Hurricane Beryl punched the Atlantic hurricane season into high gear when it made landfall in Texas on Monday — and hurricane forecasters are saying that’s likely just the start.

Colorado State University, a prominent hurricane and tropical weather forecast center, upgraded its seasonal forecast Tuesday, calling Beryl “a likely harbinger of a hyperactive season.”

The forecasters are now expecting a season with 12 hurricanes, including six that are expected to become Category 3, 4 or 5, meaning they’d have wind speeds of at least 111 mph. Overall, the researchers anticipate 25 named storms. Compared to the center’s April forecast, that’s two more named storms than expected and one additional major hurricane.

The researchers estimate there is now a 57% chance that a major hurricane will strike the U.S. coastline.

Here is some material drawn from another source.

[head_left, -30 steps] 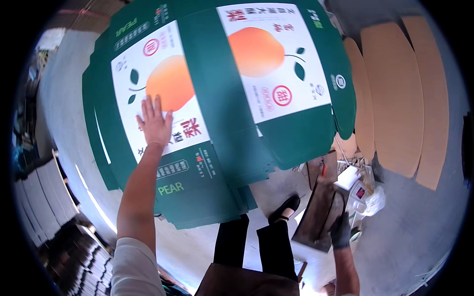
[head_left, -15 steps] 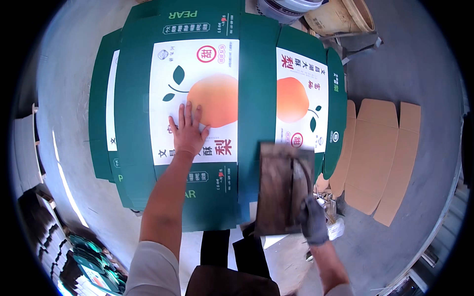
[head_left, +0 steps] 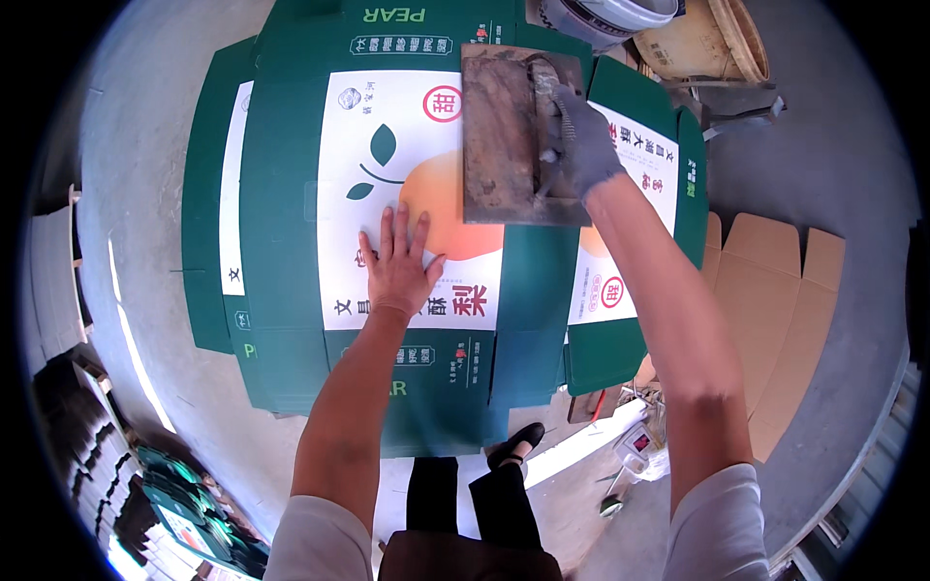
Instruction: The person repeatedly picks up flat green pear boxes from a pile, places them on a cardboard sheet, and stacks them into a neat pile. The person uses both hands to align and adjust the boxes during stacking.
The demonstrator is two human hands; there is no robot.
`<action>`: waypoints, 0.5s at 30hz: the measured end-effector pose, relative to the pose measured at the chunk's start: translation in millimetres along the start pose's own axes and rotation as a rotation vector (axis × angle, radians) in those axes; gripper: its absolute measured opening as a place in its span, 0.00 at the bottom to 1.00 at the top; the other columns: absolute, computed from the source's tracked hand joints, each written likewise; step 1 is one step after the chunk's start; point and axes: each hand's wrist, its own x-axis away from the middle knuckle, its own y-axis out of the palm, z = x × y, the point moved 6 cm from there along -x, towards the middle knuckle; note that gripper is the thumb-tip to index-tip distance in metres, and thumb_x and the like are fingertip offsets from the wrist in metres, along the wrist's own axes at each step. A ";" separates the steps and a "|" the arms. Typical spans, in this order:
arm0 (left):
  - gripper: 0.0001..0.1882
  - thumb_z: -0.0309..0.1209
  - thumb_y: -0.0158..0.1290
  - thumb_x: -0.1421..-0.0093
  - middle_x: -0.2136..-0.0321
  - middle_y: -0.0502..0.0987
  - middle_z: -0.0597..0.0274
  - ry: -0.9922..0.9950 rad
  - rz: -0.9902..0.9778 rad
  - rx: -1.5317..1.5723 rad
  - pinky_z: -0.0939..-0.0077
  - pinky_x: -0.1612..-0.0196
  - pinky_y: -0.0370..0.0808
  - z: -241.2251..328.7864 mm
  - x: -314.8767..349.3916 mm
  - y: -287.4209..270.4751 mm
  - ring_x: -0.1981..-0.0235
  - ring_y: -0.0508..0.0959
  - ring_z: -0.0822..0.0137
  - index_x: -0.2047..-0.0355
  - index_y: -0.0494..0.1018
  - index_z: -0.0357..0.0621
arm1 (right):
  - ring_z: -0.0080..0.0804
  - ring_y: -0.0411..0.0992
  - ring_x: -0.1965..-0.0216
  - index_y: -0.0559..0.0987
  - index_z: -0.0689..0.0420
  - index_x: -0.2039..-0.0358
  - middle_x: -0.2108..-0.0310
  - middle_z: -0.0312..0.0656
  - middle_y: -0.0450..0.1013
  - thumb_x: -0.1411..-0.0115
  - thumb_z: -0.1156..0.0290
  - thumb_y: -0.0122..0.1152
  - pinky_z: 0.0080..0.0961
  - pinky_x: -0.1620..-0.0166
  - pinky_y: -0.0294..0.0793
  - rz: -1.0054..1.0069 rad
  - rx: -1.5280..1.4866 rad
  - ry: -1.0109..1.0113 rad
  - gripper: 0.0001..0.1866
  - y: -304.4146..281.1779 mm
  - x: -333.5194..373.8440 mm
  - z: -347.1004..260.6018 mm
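A flat, unfolded green carton [head_left: 281,194] with white panels and a printed orange pear lies spread out before me. My left hand [head_left: 400,269], bare and with fingers spread, rests flat on the white panel at the pear's lower left. In my gloved right hand [head_left: 581,145] is a plastering trowel [head_left: 499,136], a worn brown rectangular plate with a handle on its back. The plate lies over the upper right of the pear panel and the green strip beside it. My right fingers wrap round the handle, partly hidden by the glove.
Brown flat cardboard [head_left: 760,300] lies on the floor at right. A white bucket [head_left: 601,21] and a beige tub [head_left: 702,44] stand at the far side. Stacked green cartons [head_left: 184,523] are at lower left. Small clutter [head_left: 639,441] lies below the carton's right end.
My right hand has swept the trowel from the carton's near edge up and away to its far part. My left hand stays on the same spot of the panel, while the view has shifted slightly.
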 end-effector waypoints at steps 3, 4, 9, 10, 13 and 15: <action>0.37 0.57 0.37 0.35 0.29 0.39 0.59 0.004 0.000 -0.006 0.37 0.33 0.37 5.0 -7.8 -0.6 0.28 0.38 0.55 0.30 0.46 0.59 | 0.22 0.60 0.82 0.74 0.49 0.68 0.82 0.31 0.64 0.36 0.56 0.54 0.24 0.75 0.67 -0.040 0.024 -0.047 0.11 -9.3 -30.1 14.4; 0.37 0.57 0.37 0.35 0.29 0.40 0.59 -0.005 -0.005 -0.017 0.37 0.33 0.37 6.8 -11.0 -1.4 0.28 0.39 0.55 0.30 0.47 0.59 | 0.23 0.61 0.82 0.74 0.50 0.67 0.82 0.31 0.65 0.36 0.55 0.54 0.25 0.74 0.69 -0.082 0.014 -0.077 0.12 -15.9 -36.1 14.9; 0.36 0.56 0.38 0.35 0.29 0.41 0.59 0.001 0.025 -0.106 0.35 0.34 0.38 16.4 -20.2 9.9 0.28 0.40 0.55 0.30 0.47 0.60 | 0.29 0.68 0.48 0.67 0.59 0.40 0.46 0.38 0.67 0.38 0.49 0.57 0.31 0.45 0.66 -0.008 0.286 -0.370 0.33 -91.4 0.9 9.2; 0.36 0.56 0.38 0.35 0.29 0.42 0.59 0.018 0.062 -0.110 0.34 0.34 0.39 20.5 -22.8 19.6 0.28 0.40 0.55 0.30 0.47 0.61 | 0.30 0.70 0.51 0.68 0.60 0.41 0.49 0.39 0.70 0.37 0.52 0.56 0.31 0.46 0.67 0.102 0.280 -0.493 0.31 -125.6 17.3 13.8; 0.36 0.55 0.39 0.35 0.29 0.42 0.62 0.022 0.162 -0.160 0.36 0.34 0.39 16.4 -20.3 19.4 0.28 0.41 0.57 0.30 0.46 0.61 | 0.27 0.71 0.58 0.72 0.61 0.50 0.59 0.40 0.72 0.35 0.60 0.55 0.24 0.52 0.70 0.430 0.116 -0.436 0.20 -267.0 94.7 55.4; 0.36 0.55 0.39 0.35 0.29 0.42 0.62 0.052 0.252 -0.146 0.37 0.34 0.38 17.9 -20.2 19.6 0.28 0.41 0.57 0.30 0.47 0.61 | 0.24 0.70 0.65 0.74 0.59 0.60 0.66 0.37 0.69 0.35 0.65 0.55 0.22 0.59 0.73 0.787 0.087 -0.354 0.11 -398.1 144.3 136.7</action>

Image: (Ricardo Mazalan / AP)
Image: (Ricardo Mazalan / AP)

Near-record sea surface temperatures across the Atlantic and a strong chance of a La Niña climate pattern taking hold are intensifying the risk of dangerous storms, the researchers said in a forecast.  Warm seas fuel hurricanes with additional heat and can allow them to intensify rapidly. La Niña is a natural pattern of ocean circulation that is associated with hurricane formation.

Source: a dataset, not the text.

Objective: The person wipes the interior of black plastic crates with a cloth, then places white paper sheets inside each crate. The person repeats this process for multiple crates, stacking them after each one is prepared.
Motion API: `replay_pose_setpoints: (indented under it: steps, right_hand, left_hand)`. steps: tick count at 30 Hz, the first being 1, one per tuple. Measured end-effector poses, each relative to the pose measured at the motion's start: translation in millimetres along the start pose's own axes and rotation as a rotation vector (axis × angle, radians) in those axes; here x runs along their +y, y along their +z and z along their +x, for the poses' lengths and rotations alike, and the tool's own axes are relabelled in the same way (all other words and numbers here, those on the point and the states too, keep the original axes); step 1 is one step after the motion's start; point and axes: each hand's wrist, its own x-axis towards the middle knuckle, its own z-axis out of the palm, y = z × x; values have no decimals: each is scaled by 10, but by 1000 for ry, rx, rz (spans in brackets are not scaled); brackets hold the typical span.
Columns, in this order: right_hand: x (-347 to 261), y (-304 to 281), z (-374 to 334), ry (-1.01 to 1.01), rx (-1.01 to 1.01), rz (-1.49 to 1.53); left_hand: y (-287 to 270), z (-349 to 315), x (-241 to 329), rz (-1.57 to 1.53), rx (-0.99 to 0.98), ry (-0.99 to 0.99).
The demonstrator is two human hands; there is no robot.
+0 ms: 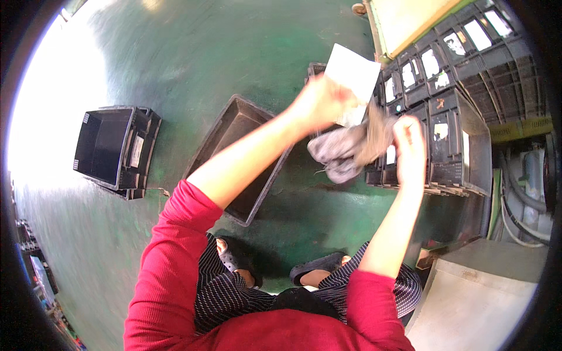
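The grey-brown cloth bundle (339, 153) is between your two hands, blurred, above the green floor (187, 64). Your left hand (325, 105) grasps a white sheet (356, 69) beside it. Your right hand (410, 137) has curled fingers at its brown edge; you cannot tell whether they grip. Stacked black bins (448, 171) stand beyond on your right; a black tray (252, 190) lies under your left forearm.
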Motion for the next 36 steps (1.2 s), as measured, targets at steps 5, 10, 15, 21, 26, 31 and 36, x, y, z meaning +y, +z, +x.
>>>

“All the conditions we normally see in August and September, we have earlier this year,” said Philip Klotzbach, a Colorado State meteorologist and Atlantic hurricane forecaster. “Beryl was quite the beast of a storm.”

He said it was unusual to have a strong hurricane form in the eastern Caribbean so early in the season.

“That’s quite unusual to get storms forming there this time of year,” Klotzbach said, noting that previous prominent hurricane years — including 1933 and 2005 — bore similar hallmarks.

Hurricane Beryl already etched its name into the record books as the first Category 4 storm to form in the Atlantic Ocean in June. It soon intensified and became a Category 5 storm — the earliest in the season that a hurricane of that strength has formed in the Atlantic Ocean.

Woman grieves tree uprooted by Hurricane Beryl in Freeport, Texas (Adrees Latif / Reuters)
Woman grieves tree uprooted by Hurricane Beryl in Freeport, Texas (Adrees Latif / Reuters)

“It was just impressive to see that longevity and intensity this early in the season,” Klotzbach said. Beryl struck Texas as a Category 1 hurricane, knocking out power for more than 2.25 million customers and leaving at least seven people dead.

Hurricane season begins June 1 and ends Nov. 30. It typically starts to peak in late summer and early fall.

The active season does not come as a surprise. In May, nearly every public, private and government hurricane forecast service predicted a big — and perhaps record-breaking — year for hurricanes.